August 23rd, 2005

Inspiration

Thoughts in Response

A quote found in Jeff's Blog

"The ethics of journalism begin with propositions like: the world is basically intelligible if we have accurate reports about it; public opinion exists and ought to be listened to; through the observation of events we can grasp patterns and causes underneath them; the circle of people who know how things work should be enlarged; there is something called “the public record” and news adds itself meaningfully to it; more information is good for it leads to greater awareness, which is also good; stories about strangers have morals and we need to hear them, and so on. These are the ethics I would teach first….
"Alas, I used to teach that the world needs more critics; but it was an unexamined thing. Today I would say that the world has a limited tolerance for critics, and while it always needs more do-ers, it does not always need more chroniclers, pundits, or pencil-heads."


One of the interesting points here is that the speaker wants to cut off criticism and punditry, presumably because some of it is aimed at positions he holds dear. I'd say the world always needs more chroniclers, and better ones at that: and punditry can come in and help develop the meaning and application of those chronicles.

What do you think?
Inspiration

Roger Ebert Scores!

Hat tip to Joanna Ravenclaw, who discovered this gem from Roger Ebert (yes, the film critic, and yes, I still disagree with him on many issues BUT NOT HERE):

What I miss in your film is any sense of hope. Sometimes it is all that keeps us going. The message of futility and despair in "Chaos" is unrelieved, and while I do not require a "happy ending," I do appreciate some kind of catharsis. As the Greeks understood tragedy, it exists not to bury us in death and dismay, but to help us to deal with it, to accept it as a part of life, to learn about our own humanity from it. That is why the Greek tragedies were poems: The language ennobled the material.

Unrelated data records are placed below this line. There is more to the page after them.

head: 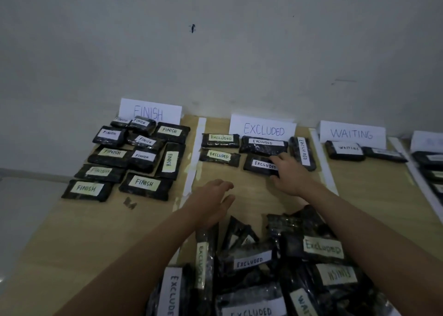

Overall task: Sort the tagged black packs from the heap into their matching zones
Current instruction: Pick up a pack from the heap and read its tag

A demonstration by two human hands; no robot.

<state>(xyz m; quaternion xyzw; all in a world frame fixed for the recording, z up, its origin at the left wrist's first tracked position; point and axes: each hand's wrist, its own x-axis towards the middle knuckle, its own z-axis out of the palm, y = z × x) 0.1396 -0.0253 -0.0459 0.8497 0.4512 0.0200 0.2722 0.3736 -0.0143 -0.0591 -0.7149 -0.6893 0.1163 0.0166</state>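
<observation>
- I count eleven FINISH packs [144, 183] at left.
- Five EXCLUDED packs [220, 140] lie at centre.
- Two WAITING packs [345, 150] sit at right.
- Three readable zone signs [263, 128] stand behind.

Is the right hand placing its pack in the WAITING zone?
No. The right hand rests on a pack tagged EXCLUDED in the zone under the EXCLUDED sign, left of the WAITING sign.

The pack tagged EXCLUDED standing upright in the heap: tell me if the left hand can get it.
Probably yes: the left hand hovers open just above that pack, with nothing lying over its top end.
</observation>
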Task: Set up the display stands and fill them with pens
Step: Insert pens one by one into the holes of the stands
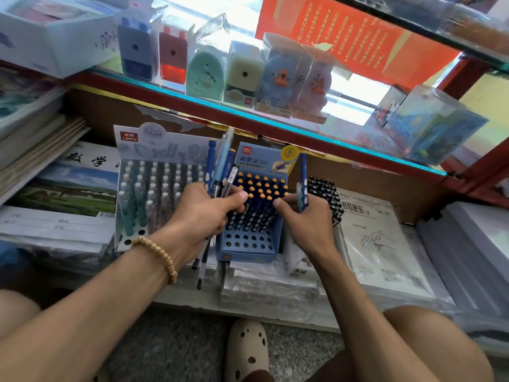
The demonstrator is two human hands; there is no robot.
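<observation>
A blue display stand (248, 245) sits on the lower shelf, its back rows filled with dark blue pens with orange tips and its front holes bare. My left hand (205, 213) grips a bunch of pens (220, 172) upright in front of the stand's left side. My right hand (303, 216) pinches a blue pen (303, 175) at the stand's right side. A grey display stand (132, 188) full of pale and teal pens stands to the left. A cluster of black pens (326, 193) sits behind my right hand.
Stacks of wrapped notebooks (382, 244) and paper cover the lower shelf on both sides. Above, a glass shelf (275, 122) with a red frame carries boxed pencil sharpeners (206, 70). My knees and a beige clog (248, 351) are at the bottom.
</observation>
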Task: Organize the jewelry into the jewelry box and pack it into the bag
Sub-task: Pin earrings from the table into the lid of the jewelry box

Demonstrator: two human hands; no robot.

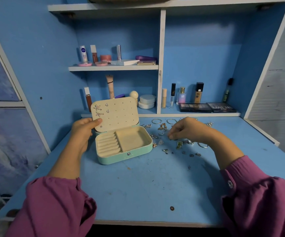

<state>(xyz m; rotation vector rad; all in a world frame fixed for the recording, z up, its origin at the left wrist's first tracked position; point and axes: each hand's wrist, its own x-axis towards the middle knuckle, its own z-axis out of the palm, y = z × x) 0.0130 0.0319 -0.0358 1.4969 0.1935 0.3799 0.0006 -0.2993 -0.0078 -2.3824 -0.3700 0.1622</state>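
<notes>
The blue tabletop (138, 189) carried everything, its near half bare and its back edge meeting the shelf unit (161, 65) stocked with cosmetics. Toward the back left of centre stood the mint jewelry box (126, 155), lid (116, 113) raised and almost upright. The left hand (83, 132) gripped the lid's left edge, thumb curled over its cream lining, steadying it. Four small earrings were already pinned in the lid's upper left corner; the ring rolls and the open tray below looked unfilled.

Right of the box, near the back edge, lay the loose jewelry (177, 141): thin bangles, rings, earrings and tiny studs, scattered close together. The right hand (188, 130) hung over that scatter with fingertips pinched down among the pieces; whether they held one I could not tell.

These pieces looked light, hard and slippery, likely best taken singly by fingertip pinch, the studs by their heads. The box seemed stiff but light, so apt to slide unless held. Open room lay in front; the right edge sat well beyond the scatter. No bag was in view.
</notes>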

Animals do not know they are going to die, and require no way to deal with that implacable fact. Humans, who know we will die, have been given the consolations of art, myth, hope, science, religion, philosophy, and even denial, even movies, to help us reconcile with that final fact. What I object to most of all in "Chaos" is not the sadism, the brutality, the torture, the nihilism, but the absence of any alternative to them. If the world has indeed become as evil as you think, then we need the redemptive power of artists, poets, philosophers and theologians more than ever.

Your answer, that the world is evil and therefore it is your responsibility to reflect it, is no answer at all, but a surrender.


That, ladies and gentlemen, is insight. Apply it in your own critiques of film and art.